# Quickly find the remainder of the division of large numbers for divisors of a special kind

In this article, I will talk about one way to calculate x mod p, for a p of the form (2 ** n – omega), where omega is significantly less than 2 ** n. I will write a constant generator in Python. Here are a couple of C++ toy examples that can be exhaustively tested for all possible arguments. And as a serious check – I will calculate 97! mod(2**256 – 2**32 – 977).

## Why is this needed?

• If you don’t have a suitable library for long arithmetic (or wonderful Python) at hand;

• If only additions, multiplications and bit shifts are available to you, but you need to implement the calculation of the remainder of the division;

• To optimize for specific divisors, if the speed of the universal libraries does not suit you.

## Theory

Given:

• Divisor p of the form (2 ** n – omega), and omega is much smaller than (2 ** n);

• Divisible x, size m bits, and m > n;

• Bitword size s, s <= n, n and m are evenly divisible by s.

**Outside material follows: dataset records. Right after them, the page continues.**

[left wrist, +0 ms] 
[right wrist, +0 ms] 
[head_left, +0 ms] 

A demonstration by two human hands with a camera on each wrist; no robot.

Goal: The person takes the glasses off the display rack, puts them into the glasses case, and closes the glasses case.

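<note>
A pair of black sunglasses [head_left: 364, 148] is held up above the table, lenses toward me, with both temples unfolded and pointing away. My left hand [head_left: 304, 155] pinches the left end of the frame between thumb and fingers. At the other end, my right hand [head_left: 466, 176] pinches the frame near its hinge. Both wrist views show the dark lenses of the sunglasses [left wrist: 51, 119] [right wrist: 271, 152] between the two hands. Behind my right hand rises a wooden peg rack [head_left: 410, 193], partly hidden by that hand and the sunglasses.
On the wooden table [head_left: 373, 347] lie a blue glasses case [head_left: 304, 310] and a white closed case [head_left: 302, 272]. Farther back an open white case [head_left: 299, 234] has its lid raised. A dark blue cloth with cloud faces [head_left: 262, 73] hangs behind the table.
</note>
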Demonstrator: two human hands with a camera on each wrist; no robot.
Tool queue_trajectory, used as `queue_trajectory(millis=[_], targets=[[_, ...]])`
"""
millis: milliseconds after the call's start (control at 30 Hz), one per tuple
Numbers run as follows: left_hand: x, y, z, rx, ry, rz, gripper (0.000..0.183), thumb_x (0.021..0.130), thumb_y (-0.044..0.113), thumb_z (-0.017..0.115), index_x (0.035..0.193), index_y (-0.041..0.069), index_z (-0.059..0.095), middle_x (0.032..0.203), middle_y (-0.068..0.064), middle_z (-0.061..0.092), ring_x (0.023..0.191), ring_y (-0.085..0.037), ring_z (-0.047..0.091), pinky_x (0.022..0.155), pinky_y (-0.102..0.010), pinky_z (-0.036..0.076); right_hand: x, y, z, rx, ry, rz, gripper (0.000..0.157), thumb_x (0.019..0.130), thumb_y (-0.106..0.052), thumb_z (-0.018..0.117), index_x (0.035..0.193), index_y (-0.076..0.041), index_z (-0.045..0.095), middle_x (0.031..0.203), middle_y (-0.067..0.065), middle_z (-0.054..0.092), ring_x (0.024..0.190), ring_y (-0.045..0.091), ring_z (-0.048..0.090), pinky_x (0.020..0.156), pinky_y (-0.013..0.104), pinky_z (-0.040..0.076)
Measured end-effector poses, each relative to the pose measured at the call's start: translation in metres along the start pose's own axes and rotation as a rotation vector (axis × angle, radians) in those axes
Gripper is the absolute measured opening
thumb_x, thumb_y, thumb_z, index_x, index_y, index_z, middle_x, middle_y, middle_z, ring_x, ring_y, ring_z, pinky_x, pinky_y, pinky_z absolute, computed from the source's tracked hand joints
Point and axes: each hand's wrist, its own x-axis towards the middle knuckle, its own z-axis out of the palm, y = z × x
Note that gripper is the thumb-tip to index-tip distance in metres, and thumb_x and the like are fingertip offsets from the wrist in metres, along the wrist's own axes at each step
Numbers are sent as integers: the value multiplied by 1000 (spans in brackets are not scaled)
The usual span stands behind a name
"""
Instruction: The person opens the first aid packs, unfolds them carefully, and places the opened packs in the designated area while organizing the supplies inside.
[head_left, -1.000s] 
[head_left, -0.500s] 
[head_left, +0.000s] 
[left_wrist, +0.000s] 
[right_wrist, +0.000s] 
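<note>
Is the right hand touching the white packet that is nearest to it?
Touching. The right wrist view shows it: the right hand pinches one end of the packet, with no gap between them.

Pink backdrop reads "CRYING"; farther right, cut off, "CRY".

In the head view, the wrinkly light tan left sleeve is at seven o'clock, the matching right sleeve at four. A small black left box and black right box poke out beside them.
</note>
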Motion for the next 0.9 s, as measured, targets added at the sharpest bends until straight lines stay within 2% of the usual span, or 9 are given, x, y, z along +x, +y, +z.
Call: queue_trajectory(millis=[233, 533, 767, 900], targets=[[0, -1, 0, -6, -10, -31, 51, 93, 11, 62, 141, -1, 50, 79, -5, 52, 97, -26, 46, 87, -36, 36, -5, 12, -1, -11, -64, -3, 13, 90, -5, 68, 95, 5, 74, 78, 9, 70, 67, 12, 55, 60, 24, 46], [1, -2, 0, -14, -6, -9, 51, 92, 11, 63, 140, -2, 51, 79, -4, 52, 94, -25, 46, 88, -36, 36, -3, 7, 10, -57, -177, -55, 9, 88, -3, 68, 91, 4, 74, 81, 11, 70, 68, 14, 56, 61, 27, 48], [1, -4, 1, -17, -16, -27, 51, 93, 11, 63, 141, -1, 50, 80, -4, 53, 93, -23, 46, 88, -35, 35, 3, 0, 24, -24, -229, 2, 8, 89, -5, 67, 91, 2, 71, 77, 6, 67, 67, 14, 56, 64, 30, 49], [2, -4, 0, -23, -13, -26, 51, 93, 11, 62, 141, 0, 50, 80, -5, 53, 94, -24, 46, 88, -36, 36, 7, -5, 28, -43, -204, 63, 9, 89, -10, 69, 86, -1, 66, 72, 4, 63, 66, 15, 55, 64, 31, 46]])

First, note that (2 ** n) mod p = (2 ** n) mod (2 ** n – omega) == omega.

Let x_low be the low n bits of x, and x_high be the high (m – n) bits of x, i.e. x can be represented as x_low + x_high * (2 ** n).

Then x mod p = (x_low + x_high * (2**n)) mod p == x_low + x_high * omega (mod p). Using this formula does not guarantee that the result will be in the range [0; p – 1]however, with a sufficiently large number of recursive applications, the result will be in the range [0; (2 ** n) – 1]. With a probability of about omega / (2 ** n) it will be necessary to subtract p from the result in order for it to be in the range [0; p – 1].

Let’s split x into words w[i] of size s bits: x = sum(i = 0 .. (m / s – 1); w[i] *2**(i*s)). This representation of the dividend can also be applied to the formula x mod p == x_low + x_high * omega (mod p); as a result, the exponent of higher words will decrease, and the coefficient of the word will be multiplied by omega. By applying the formula recursively a sufficient number of times, we can ensure that the coefficient for each bit word is less than (2 ** n). That is, the representation x mod p will be obtained as a sum of bit words w[i] of size s bits, multiplied by coefficients of size no more than n bits.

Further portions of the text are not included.